Nearly every person who has ever dealt with the INS knows that in some cases, the INS simply fails to act. In these cases, there is ultimately only one action that the aggrieved party can take – to sue the INS. This type of lawsuit is commonly known as “mandamus,” which is short for filing a writ of mandamus. A writ of mandamus is a form of civil action designed to compel a government actor to perform a duty owed to the plaintiff (Lawyers reading this will know that, technically, under the Federal Rules of Civil Procedure, there are no writs of mandamus, only actions in the nature of mandamus, but for simplicity’s sake, this article will call it mandamus). It is important to note that mandamus is not used to force the INS to reach a favorable result, but only to take action that it is legally obligated to take. It can result in a denial of the application.

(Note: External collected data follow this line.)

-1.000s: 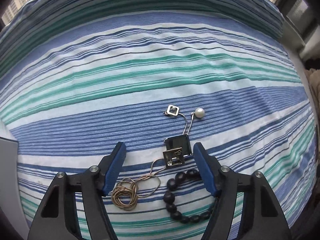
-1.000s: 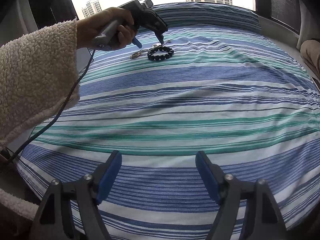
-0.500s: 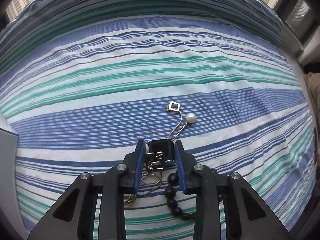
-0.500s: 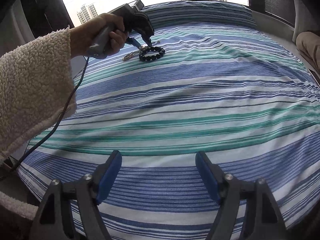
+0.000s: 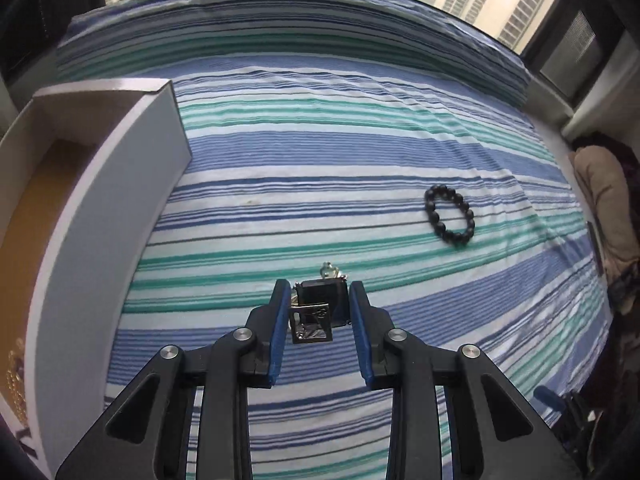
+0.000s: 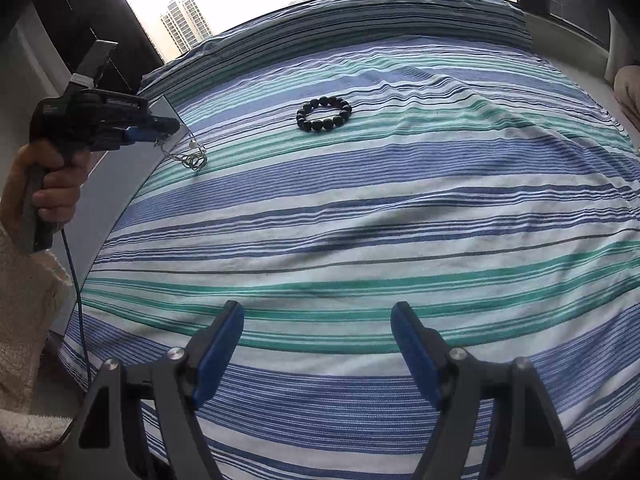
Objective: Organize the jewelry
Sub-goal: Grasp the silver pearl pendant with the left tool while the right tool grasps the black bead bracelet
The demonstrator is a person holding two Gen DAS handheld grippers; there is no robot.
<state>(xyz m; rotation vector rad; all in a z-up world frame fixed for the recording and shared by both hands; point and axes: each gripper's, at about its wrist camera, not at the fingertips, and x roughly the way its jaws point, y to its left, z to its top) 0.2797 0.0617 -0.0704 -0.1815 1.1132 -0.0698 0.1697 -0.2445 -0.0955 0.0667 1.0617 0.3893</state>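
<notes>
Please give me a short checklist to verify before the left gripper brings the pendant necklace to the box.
1. Left gripper shut on the pendant: ok.
2. Chain fully off the bedsheet: cannot tell; its lower loops look close to the fabric.
3. Box open and beside the gripper: ok.
4. Bead bracelet apart from the chain: ok.
5. Right gripper open and away from the path: ok.

The left wrist view looks forward along its fingers, low and close over the striped bed (image 5: 320, 184), toward the windows. The right wrist view sits farther back, facing across the bed. Both share the black bead bracelet (image 5: 450, 220) (image 6: 324, 114) and the white box (image 5: 100, 216).
</notes>
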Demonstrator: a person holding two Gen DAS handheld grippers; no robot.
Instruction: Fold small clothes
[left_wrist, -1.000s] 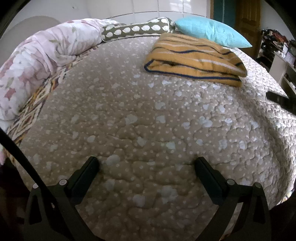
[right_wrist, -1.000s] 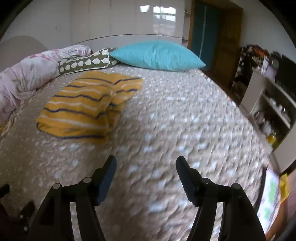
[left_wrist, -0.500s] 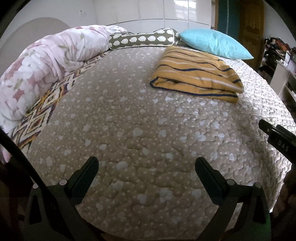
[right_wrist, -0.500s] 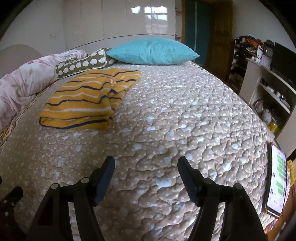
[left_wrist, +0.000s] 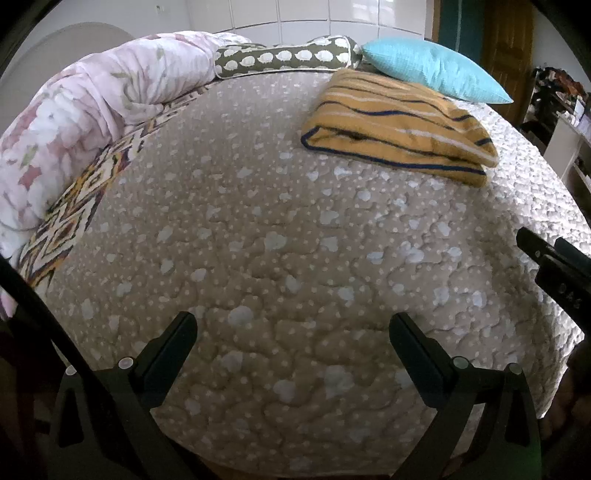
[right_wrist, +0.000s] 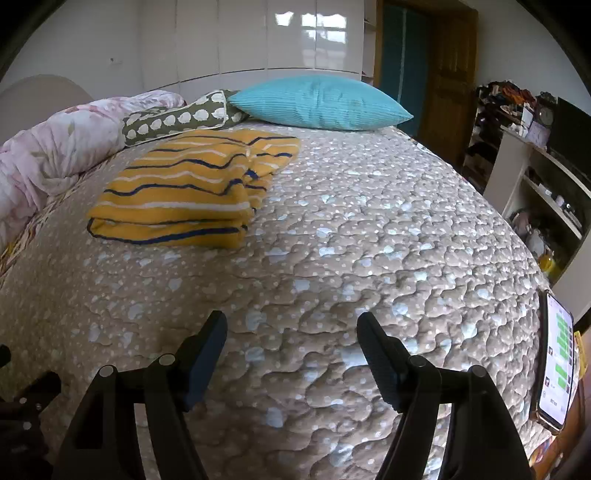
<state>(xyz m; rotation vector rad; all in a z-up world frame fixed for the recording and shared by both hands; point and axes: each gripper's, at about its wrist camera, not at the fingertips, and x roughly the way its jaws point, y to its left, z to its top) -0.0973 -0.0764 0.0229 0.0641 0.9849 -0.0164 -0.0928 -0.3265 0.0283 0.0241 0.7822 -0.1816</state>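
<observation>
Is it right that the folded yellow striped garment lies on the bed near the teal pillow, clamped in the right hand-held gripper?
Not clamped. The right wrist view shows the right hand-held gripper open and empty, well short of the folded yellow striped garment, which lies free on the bed near the teal pillow.

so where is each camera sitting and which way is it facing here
Left wrist: on the left gripper, angled down over the quilted bed toward the folded yellow striped garment; its open fingers and the right gripper's tip at the right edge show.
Right wrist: on the right gripper, facing the teal pillow and the phone; its fingers stand open, empty.
Shared: bed, garment, pillow, floral duvet.
</observation>
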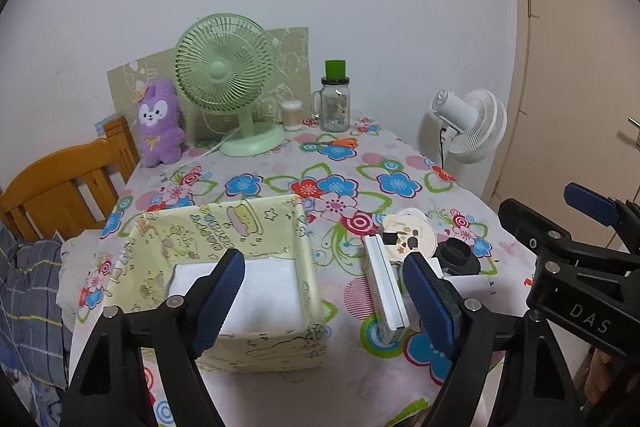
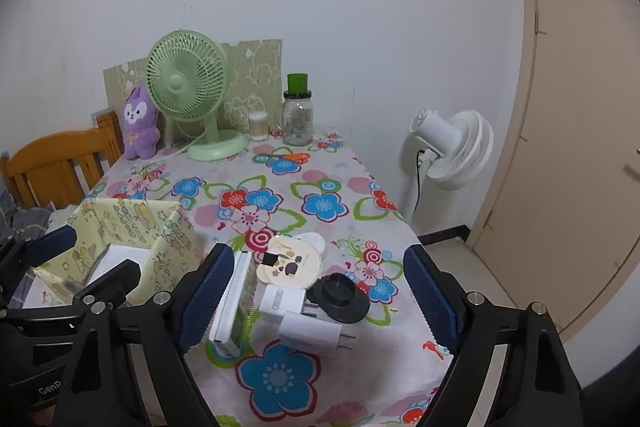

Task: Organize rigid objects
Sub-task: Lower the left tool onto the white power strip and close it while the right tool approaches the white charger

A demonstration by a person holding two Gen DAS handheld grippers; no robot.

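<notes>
A pale yellow patterned box point(image 1: 224, 227) sits on the flowered tablecloth with a white flat item point(image 1: 260, 291) inside; it also shows in the right wrist view point(image 2: 176, 247). Right of it lie a slim white case point(image 1: 386, 283) point(image 2: 236, 303), a round cream compact point(image 1: 410, 237) point(image 2: 292, 263), a black round lid point(image 1: 458, 255) point(image 2: 340, 295) and two white plug adapters point(image 2: 280, 301) point(image 2: 310, 335). My left gripper point(image 1: 324, 301) is open, above the box's right wall. My right gripper point(image 2: 320, 303) is open, above the adapters.
At the table's far end stand a green desk fan point(image 1: 226, 79), a purple plush point(image 1: 160, 123), a glass jar with a green lid point(image 1: 335, 99) and a cotton-swab tub point(image 1: 291, 115). A wooden chair point(image 1: 60, 183) is at the left, a white floor fan point(image 1: 472, 127) at the right.
</notes>
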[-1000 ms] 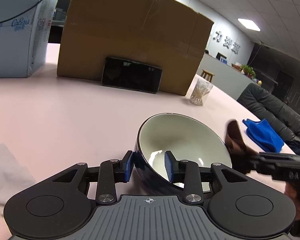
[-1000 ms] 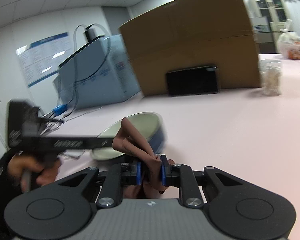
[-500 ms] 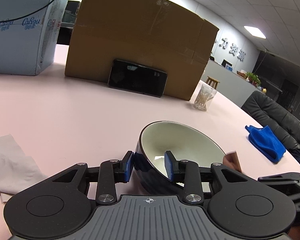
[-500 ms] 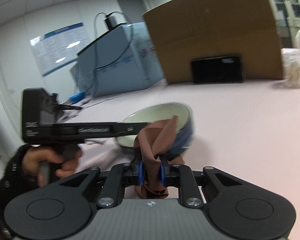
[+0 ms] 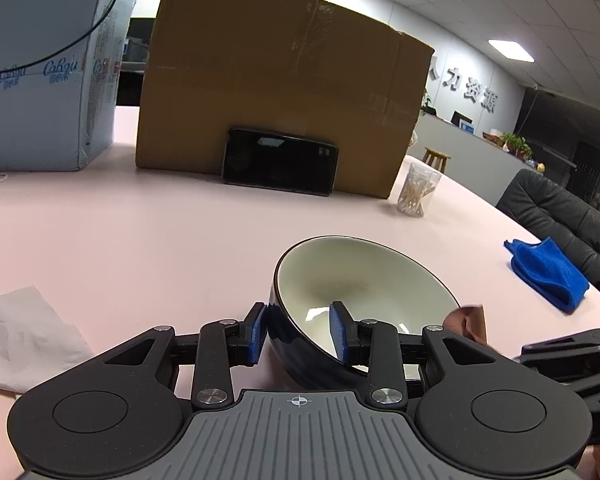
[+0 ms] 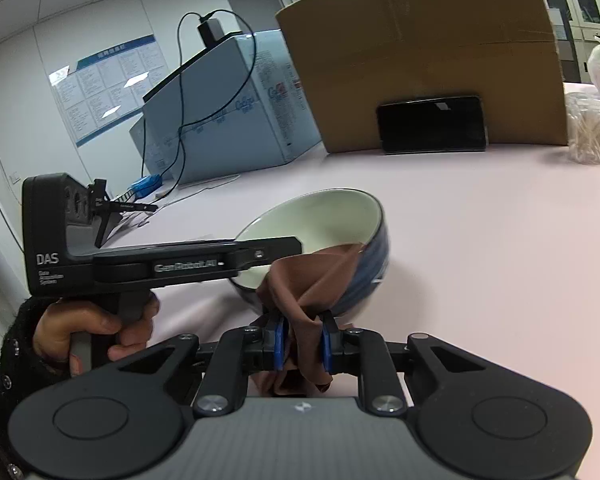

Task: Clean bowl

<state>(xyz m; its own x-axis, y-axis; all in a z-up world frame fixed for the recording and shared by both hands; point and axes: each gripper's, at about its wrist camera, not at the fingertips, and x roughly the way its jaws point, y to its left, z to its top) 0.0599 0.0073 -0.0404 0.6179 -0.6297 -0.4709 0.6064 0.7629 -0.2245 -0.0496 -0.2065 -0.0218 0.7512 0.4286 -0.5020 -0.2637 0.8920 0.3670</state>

Before filing the lawsuit, there are a number of steps that should be taken. This is so that, when the suit is filed, the plaintiff has clearly done everything they can, short of filing a lawsuit, to resolve the problem. A plaintiff who appears in court without having attempted to resolve the situation in other ways will not be particularly sympathetic, whereas one who has will be.

The first step to take when processing on a case that has gone beyond the stated time is to make inquiries with the INS. Members of the American Immigration Lawyers Association have access to FAX numbers that can be used to make these inquiries at the four INS Service Centers, as well as numbers for local INS offices that are not always publicly available. At the Service Centers, three DAX inquires over a period of a month are required. While there are no requirements for inquiries at local offices, attempting for a month is generally a wise decision.

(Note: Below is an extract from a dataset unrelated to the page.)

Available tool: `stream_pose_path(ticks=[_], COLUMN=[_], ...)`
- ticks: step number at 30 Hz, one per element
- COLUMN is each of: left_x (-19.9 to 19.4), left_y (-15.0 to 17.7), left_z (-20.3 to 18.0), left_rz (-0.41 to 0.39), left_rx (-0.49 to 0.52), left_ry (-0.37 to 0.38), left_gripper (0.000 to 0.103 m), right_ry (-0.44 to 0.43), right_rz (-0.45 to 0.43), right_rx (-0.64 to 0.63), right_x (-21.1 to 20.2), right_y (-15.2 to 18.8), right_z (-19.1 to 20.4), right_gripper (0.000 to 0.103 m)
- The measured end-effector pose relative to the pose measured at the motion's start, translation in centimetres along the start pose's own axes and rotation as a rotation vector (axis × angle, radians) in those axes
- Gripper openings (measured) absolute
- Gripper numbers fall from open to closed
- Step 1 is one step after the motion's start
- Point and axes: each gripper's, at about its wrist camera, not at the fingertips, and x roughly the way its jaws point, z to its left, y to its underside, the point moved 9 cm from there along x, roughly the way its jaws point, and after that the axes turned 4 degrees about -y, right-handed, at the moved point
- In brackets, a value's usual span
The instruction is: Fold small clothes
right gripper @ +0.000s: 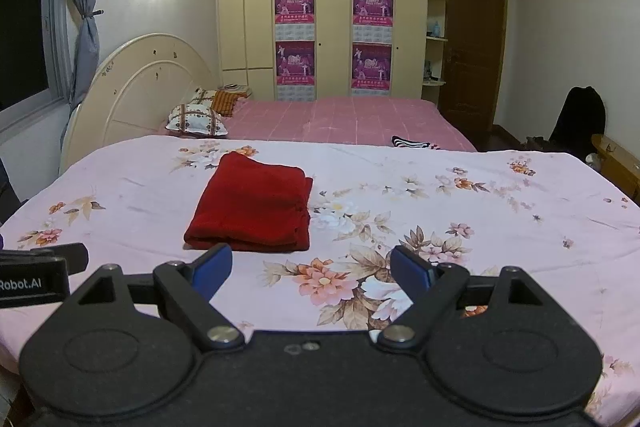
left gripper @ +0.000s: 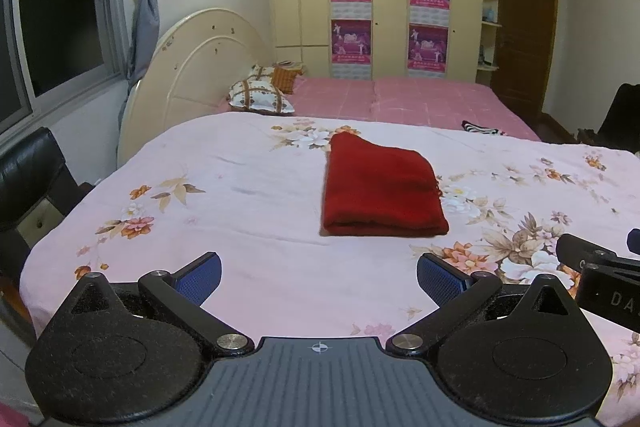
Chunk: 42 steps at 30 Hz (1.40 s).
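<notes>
Red garment [left gripper: 382, 187], folded into a flat rectangle, lies on the floral sheet [left gripper: 240, 187] ahead of my tools. My left gripper [left gripper: 319, 277] and right gripper [right gripper: 311, 269] both stand spread wide, holding nothing, short of the cloth.

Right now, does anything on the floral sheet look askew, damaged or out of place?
Nothing stands out. The red cloth lies folded flat on the floral sheet, its far corner poking out slightly. Left gripper and right gripper are both open and clear of it.
</notes>
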Motion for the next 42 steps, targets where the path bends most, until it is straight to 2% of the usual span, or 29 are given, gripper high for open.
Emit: stream_pose_path(ticks=[42], left_x=[0.5], left_y=[-0.7], left_z=[-1.4], left_rz=[-0.003], left_rx=[0.021], left_ry=[0.017], left_gripper=[0.103], right_ry=[-0.003], right_rz=[0.019], right_rx=[0.008], right_x=[0.5], right_y=[0.0], right_z=[-0.3], right_gripper=[0.086])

If no resolution has been reached at this time, the next step is to draw up the legal complaint that will be filed in court. The suit will be filed in the federal court with jurisdiction over the petitioner or applicant. There are a number of formal requirements for the complaint, such as including a statement that jurisdiction and venue are properly with the court. The lawsuit must also lay out the facts of the case, including efforts that have been taken to resolve it. A copy of the complaint should be sent to the INS office, along with a letter explaining the situation and saying that, if the case is not resolved within a certain period, generally 30 days, further action will be taken. This step will often have the desired effect, if not producing a decision, at least prompting the INS to ask for additional evidence. If the INS asks for additional evidence and continues to delay action after it is supplied, the entire process should be begun again.

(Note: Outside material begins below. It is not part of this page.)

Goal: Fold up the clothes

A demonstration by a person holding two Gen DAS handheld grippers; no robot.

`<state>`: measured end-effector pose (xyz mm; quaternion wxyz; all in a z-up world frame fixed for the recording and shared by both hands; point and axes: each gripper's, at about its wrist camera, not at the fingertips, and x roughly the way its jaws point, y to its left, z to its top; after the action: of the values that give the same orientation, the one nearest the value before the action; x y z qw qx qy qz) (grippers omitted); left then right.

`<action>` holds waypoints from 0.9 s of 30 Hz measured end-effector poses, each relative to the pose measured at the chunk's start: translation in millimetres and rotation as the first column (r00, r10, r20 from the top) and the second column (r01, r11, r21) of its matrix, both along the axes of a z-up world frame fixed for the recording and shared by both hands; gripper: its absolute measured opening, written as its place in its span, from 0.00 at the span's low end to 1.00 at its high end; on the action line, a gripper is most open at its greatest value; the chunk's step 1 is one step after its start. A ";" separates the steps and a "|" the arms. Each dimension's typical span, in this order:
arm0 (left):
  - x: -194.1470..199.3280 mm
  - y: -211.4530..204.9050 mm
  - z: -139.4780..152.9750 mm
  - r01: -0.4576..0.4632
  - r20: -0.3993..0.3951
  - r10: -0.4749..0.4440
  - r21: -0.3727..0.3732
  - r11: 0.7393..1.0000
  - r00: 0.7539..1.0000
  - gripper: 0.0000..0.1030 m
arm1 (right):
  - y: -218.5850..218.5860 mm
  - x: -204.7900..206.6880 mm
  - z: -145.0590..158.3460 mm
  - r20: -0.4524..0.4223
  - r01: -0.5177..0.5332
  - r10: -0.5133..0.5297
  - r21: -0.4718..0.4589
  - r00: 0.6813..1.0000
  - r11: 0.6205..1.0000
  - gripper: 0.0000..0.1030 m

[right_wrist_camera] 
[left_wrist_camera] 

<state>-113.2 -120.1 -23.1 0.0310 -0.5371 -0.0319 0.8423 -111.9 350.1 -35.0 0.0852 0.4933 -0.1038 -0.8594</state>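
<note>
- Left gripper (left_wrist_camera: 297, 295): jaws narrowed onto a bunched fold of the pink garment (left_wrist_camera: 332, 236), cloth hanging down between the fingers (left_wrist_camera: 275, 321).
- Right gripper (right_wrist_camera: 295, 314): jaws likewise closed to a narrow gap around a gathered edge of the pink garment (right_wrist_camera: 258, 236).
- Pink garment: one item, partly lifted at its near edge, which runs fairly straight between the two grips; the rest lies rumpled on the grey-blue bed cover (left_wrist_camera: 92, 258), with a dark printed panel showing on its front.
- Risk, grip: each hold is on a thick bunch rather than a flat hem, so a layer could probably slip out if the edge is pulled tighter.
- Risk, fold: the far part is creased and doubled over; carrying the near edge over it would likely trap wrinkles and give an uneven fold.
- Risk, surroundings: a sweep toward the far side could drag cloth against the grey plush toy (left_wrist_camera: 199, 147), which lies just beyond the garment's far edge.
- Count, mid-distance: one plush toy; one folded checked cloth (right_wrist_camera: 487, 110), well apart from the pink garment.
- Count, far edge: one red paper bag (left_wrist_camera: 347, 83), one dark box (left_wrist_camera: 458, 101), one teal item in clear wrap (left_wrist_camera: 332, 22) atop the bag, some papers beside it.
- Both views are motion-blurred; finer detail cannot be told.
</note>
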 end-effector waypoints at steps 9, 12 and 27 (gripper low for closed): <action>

If sending the complaint does not produced results, it should be rewritten to include the latest efforts to resolve the case, and sent to the INS again, and to the appropriate US Attorney. This is the stage at which, in our experience, most cases are resolved. The US Attorney, understandably, does not want to spend time in court defending the INS’s failure to take action. The US Attorney contacts the INS office and generally pressures them to act.

If, after a month, there is still no action on the case, the complaint should be updated again and prepared for actual filing. Procedures vary from jurisdiction to jurisdiction, but the general procedures are the same. The complaint is taken to the clerk of court where it is registered as filed. When filing a suit against the government, a copy of the complaint must be sent to the government actor who has failed to act (the head of the INS office involved), the proper US Attorney, and the US Attorney General.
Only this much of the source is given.